К нам часто приходил Бокач. Это был секретарь Б. Тарашкевича, отсидевший 4 года в гродненской тюрьме за «Громаду» и сбежавший в Чехословакию. Здесь он учился в университете и работал, как когда-то и Яночка, где только мог. В пору нашего знакомства он был чем-то вроде прислуги у одного белогвардейского генерала. И тут набоб Ермаченко ничем не помог человеку... Бокач... был истинный белорус, хороший, скромный человек, бледный, измученный тюрьмой и нездоровый. Он был как бы на побегушках у пражских руководителей, их неизменный секретарь. У нас было немало общих забот, например, устройство забэйдовских концертов в Праге — и чтобы зал лучший, и чтобы зрителей много, и чтобы реклама, и газеты, и деньги, и лавры... Первый концерт, который давал Забэйда-Сумицкий в знаменитой чешской «Сметановой сини», был убыточным настолько, что мы ничего не смогли дать певцу, кроме рекламы и славы, ведь в Праге его еще не знали. Он нам этого долго не мог простить... Жук, который тоже бывал у нас, был известен как коммунист, чего он от нас не скрывал. Он хотел выжить, дождаться коммунизма. А нам что? Мы были демократами, которые уважали чужие убеждения и желали, чтобы так же уважали и наши...
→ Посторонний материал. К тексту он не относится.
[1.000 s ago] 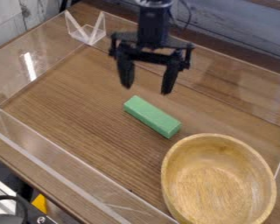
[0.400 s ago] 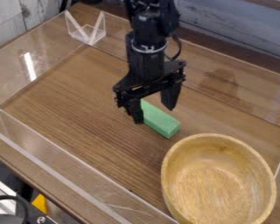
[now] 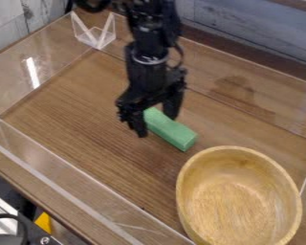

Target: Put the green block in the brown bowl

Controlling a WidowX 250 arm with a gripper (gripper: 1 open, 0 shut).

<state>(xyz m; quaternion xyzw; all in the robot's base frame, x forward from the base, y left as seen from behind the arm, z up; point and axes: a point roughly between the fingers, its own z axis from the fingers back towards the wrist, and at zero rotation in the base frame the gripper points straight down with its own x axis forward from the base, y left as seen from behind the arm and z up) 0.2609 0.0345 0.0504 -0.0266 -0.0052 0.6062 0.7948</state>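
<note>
Clear wire stand (image 3: 95, 29) near the counter's (image 3: 79, 144) far left corner. Green block (image 3: 170, 129) on the counter, just beside the bowl's (image 3: 239, 197) far rim. Jaws (image 3: 150, 110) spread wide above the block; contact unclear.

one green block, one brown bowl

1 bright green block (image 3: 171, 130) lying flat on wood, beside 1 round, shallow, light tan bowl (image 3: 239, 199)
</note>
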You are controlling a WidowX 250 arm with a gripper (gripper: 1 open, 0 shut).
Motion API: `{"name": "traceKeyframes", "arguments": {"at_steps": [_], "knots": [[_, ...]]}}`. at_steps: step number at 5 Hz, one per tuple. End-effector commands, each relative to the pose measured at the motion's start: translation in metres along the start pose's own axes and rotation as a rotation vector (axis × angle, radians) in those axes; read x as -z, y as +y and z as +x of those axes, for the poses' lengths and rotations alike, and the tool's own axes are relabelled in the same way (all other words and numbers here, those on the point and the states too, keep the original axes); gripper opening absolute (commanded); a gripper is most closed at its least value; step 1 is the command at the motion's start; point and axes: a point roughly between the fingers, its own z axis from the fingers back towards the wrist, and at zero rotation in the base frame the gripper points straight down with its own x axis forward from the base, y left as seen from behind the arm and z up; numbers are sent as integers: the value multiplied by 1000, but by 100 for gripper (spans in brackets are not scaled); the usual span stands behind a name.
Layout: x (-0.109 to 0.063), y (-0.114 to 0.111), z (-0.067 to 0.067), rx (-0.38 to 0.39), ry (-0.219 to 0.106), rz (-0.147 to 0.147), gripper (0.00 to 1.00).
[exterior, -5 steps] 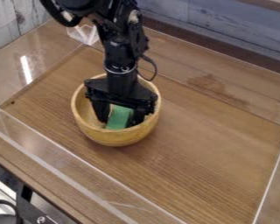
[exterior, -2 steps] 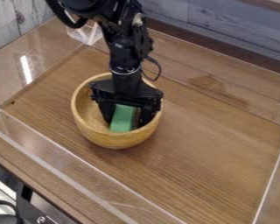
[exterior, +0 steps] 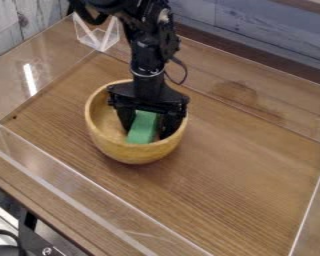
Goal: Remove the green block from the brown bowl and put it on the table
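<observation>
Compared with a second ago, the black gripper (exterior: pixel 147 122) sits lower inside the brown bowl (exterior: pixel 107 138), its jaws spread wide either side of the green block (exterior: pixel 145 127), which lies in the bowl, not clamped. Dark wood-grain table (exterior: pixel 243 160) stretches around, fenced by glossy clear acrylic walls (exterior: pixel 69 185). Round, thick-walled, pale wood frames the matte rectangular bar.

No text, label, brand, number or sign can be read anywhere in the view.
</observation>
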Motion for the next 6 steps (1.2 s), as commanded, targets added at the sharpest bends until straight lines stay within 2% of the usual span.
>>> {"name": "traceKeyframes", "arguments": {"at_steps": [1,2,4,6], "knots": [[5,16,4,-92,27,25,100],[6,28,7,-164,44,39,100],[3,38,-11,-153,68,54,100],[-1,47,-23,-163,89,89,100]]}}
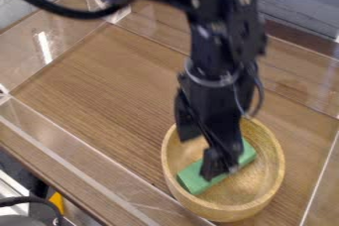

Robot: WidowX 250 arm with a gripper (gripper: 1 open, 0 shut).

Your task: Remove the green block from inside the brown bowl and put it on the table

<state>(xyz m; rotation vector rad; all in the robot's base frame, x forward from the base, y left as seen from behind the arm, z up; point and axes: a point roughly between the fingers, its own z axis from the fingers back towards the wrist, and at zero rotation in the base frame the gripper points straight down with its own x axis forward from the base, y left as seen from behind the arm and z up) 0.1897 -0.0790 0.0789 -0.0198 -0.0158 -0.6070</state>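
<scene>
**Tech:** Gripper point(216, 163) first. You will find it pointing straight down into the bowl point(269, 194), its black fingers reaching to the block point(199, 179). The jaws stand spread wide. One finger sits on the near-left side of the block and one on the far-right side, so the block lies between them. The picture is motion-blurred around the arm, so you cannot tell whether either finger touches the block.

**Operator:** Where exactly is the block?

**Tech:** You will see it inside the bowl, lying flat on the bowl floor. Its long axis runs from near-left to far-right. The near-left end is clear in view; the middle is covered by the gripper.

**Operator:** And the bowl?

**Tech:** Look at the near-right part of the table point(106, 81). The bowl rests there, upright, with its rim close to the near clear wall point(59, 166). The rest of the wood-grain surface stretches away to the left and far side.

**Operator:** Anything else you would note?

**Tech:** You can make out black cables looping from the arm toward the top-left corner. A clear plastic piece point(111, 9) stands at the far-left edge of the table, well apart from the bowl.
</scene>
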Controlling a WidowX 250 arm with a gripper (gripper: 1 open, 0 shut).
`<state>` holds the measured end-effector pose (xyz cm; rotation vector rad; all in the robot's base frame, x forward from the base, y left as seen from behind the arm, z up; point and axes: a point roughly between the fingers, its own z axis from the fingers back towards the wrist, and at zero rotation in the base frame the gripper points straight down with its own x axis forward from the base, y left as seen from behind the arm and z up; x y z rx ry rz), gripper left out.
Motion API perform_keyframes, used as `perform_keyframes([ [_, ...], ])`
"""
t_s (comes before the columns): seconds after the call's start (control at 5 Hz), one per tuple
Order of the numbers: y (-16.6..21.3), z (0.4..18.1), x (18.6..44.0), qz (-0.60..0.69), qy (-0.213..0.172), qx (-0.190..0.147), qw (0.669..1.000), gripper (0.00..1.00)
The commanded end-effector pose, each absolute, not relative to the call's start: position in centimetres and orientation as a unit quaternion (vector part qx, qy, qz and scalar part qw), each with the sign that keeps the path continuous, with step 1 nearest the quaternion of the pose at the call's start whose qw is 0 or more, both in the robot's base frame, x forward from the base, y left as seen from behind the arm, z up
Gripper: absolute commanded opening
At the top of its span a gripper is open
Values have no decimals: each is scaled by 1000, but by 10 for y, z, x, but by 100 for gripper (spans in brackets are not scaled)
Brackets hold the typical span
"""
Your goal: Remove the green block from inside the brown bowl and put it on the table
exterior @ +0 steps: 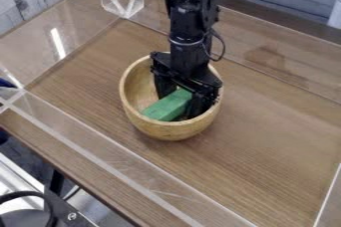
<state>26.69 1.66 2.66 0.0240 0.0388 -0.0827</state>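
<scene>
The brown bowl (147, 119) sits near the middle of the table (266, 161). Inside it lies the green block (168, 108), tilted against the bowl's far wall. My black gripper (182, 92) points straight down into the bowl, open, with its fingers straddling the upper end of the block. Whether the fingers touch the block cannot be made out. The block's far end is hidden behind the fingers.
Low clear acrylic walls (54, 92) border the tabletop on all sides. A clear bracket (123, 0) stands at the back left corner. A black cable (27, 206) lies off the table at the lower left.
</scene>
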Motion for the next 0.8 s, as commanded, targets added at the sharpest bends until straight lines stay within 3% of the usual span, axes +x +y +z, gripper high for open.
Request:
perform_keyframes([
  [0.0,14,29,271,-52,-2,28,998,0],
  [0.6,13,44,270,-56,-31,32,997,0],
])
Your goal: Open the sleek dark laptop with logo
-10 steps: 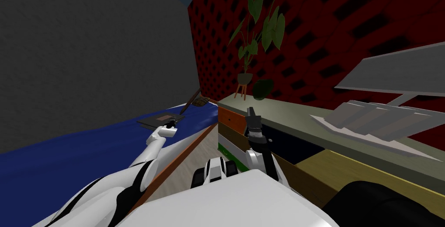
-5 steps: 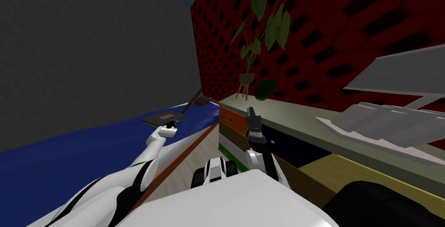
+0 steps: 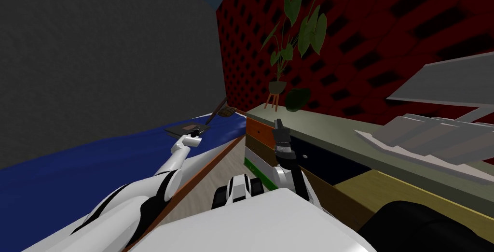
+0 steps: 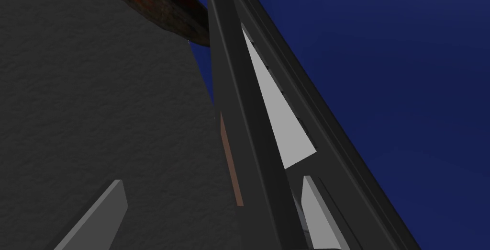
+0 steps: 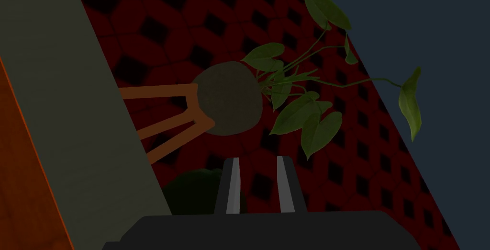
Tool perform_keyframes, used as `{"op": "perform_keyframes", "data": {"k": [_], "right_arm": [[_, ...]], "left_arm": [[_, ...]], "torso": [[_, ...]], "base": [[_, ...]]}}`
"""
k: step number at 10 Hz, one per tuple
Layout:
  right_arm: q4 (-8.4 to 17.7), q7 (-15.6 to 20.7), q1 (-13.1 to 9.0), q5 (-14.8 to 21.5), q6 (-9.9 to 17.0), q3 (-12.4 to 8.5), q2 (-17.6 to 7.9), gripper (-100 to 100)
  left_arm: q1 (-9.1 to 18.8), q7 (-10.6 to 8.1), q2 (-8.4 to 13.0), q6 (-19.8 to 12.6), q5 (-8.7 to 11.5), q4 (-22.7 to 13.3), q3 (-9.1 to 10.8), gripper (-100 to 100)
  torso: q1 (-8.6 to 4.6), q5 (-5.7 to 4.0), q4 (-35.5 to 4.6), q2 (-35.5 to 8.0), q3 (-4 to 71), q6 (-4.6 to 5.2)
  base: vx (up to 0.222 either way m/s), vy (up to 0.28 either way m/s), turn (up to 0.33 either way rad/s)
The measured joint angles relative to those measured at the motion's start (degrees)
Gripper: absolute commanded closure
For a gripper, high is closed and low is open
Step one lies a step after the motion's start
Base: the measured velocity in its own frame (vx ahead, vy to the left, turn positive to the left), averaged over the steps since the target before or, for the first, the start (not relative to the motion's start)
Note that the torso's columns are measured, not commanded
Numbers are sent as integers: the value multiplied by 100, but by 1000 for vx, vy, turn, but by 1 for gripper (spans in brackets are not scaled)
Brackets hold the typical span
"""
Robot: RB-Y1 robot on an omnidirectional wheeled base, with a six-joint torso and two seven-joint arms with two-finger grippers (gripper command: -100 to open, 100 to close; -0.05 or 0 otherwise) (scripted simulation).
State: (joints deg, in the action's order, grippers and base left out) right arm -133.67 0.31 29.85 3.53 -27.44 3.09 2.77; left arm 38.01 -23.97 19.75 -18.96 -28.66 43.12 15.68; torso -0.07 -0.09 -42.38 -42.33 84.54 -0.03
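Note:
The dark, flat laptop (image 3: 181,129) lies on the blue bed (image 3: 96,167), near its far end. My left gripper (image 3: 197,131) is stretched out to the laptop's near edge. In the left wrist view I see the laptop (image 4: 249,118) edge-on, with a thin light wedge showing along a slim gap between lid and base. My left gripper (image 4: 211,180) is open, one finger on each side of the dark lid edge, and one fingertip (image 4: 316,209) sits at the gap. My right gripper (image 3: 278,122) is held up beside the dresser; in its own wrist view that right gripper (image 5: 258,158) has its fingers close together, holding nothing.
A dresser (image 3: 328,133) with a grey-green top and coloured drawer fronts stands on my right. On it are a potted plant (image 3: 277,87) on a wooden stand and grey slanted panels (image 3: 424,138). A brown woven object (image 3: 224,111) lies beyond the laptop. A grey wall backs the bed.
My left arm has reached forward, bringing the gripper from just short of the laptop up to its near edge. The head view has shifted slightly. The right arm has stayed put.

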Motion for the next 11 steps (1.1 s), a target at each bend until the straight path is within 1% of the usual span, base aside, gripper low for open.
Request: {"op": "perform_keyframes", "data": {"k": [1,4,5,6,11], "right_arm": [[0,0,0,0,0,0,0,0],[0,0,0,0,0,0,0,0],[0,0,-1,0,0,0,0,0],[0,0,0,0,0,1,0,0],[0,0,0,0,0,1,0,0]], "left_arm": [[59,44,-56,-146,31,95,-57,-100],[423,51,-172,-357,-73,-29,-117,-100],[609,-3,-196,-350,-191,-219,-106,-100],[630,-21,-197,-340,-207,-245,-104,0],[628,-20,-197,-341,-206,-242,-104,0]], "torso": [[-3,-1,-3,-9,-6,2],[-2,1,-3,-10,-7,4],[0,3,0,-5,-4,2],[-2,5,8,5,2,2],[8,9,9,5,3,2]], "base": [[-28,45,66],[-29,46,59],[-12,18,7],[0,0,0],[0,0,0]]}}
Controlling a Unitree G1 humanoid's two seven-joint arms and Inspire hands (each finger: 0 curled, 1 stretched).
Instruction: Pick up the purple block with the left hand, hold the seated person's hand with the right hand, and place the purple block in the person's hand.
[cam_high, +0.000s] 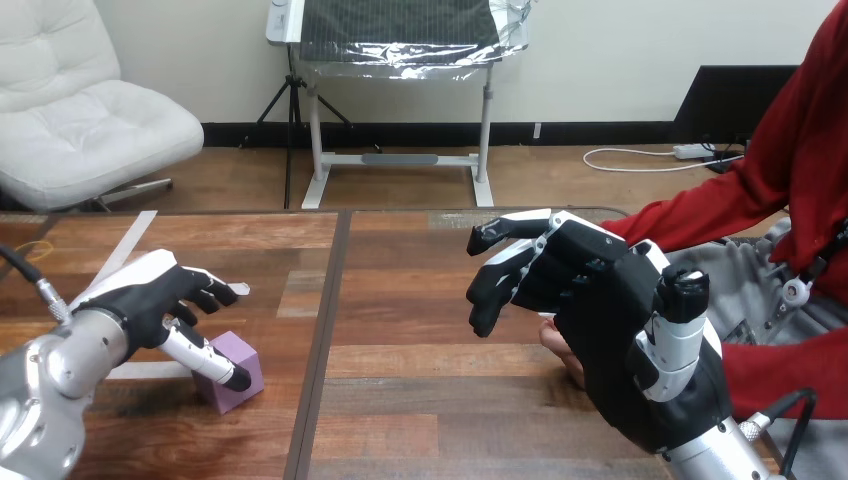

Из Парижа переехал в Берлин Микола Абрамчик и сильно повысил уровень белорусской работы в Неметчине. Организовал своих, защищал от немецких нападок, помогал, чем мог. Однажды он приехал в Прагу к Русаку, и, как обычно, они зашли ко мне. Микола был среднего роста, черноволосый, лицо человека интеллигентного, что и подтвердилось в беседе с ним. Этот человек, казалось, не имел слабостей и знал, чего он хочет. О белорусских делах и людях говорить спокойно не мог, он жил этим. Мы долго и откровенно беседовали, когда он пришел ко мне назавтра. Мне близок был круг его интересов и то, что он уже предвидел итог войны (это было в 42-м) и думал о множестве нашихлюдей, привезенных на работу или пленных из польской армии. Он приехал' насчет моей книжки, которую предполагалось выпустить. Я не знала, как это все делается, потому что книжку финансировал комитет,.. Микола, когда я не хотела брать денег за книжку, потому что за свои стихи никогда не брала, сказал мне: «А вот это мы и предвидели, невозможный ты человек, потому и опутали тебя договором.» Я все равно всего не взяла, считала, что мы должны работать для народа бескорыстно. У меня был муж, и у меня был хлеб, и этого нам хватало.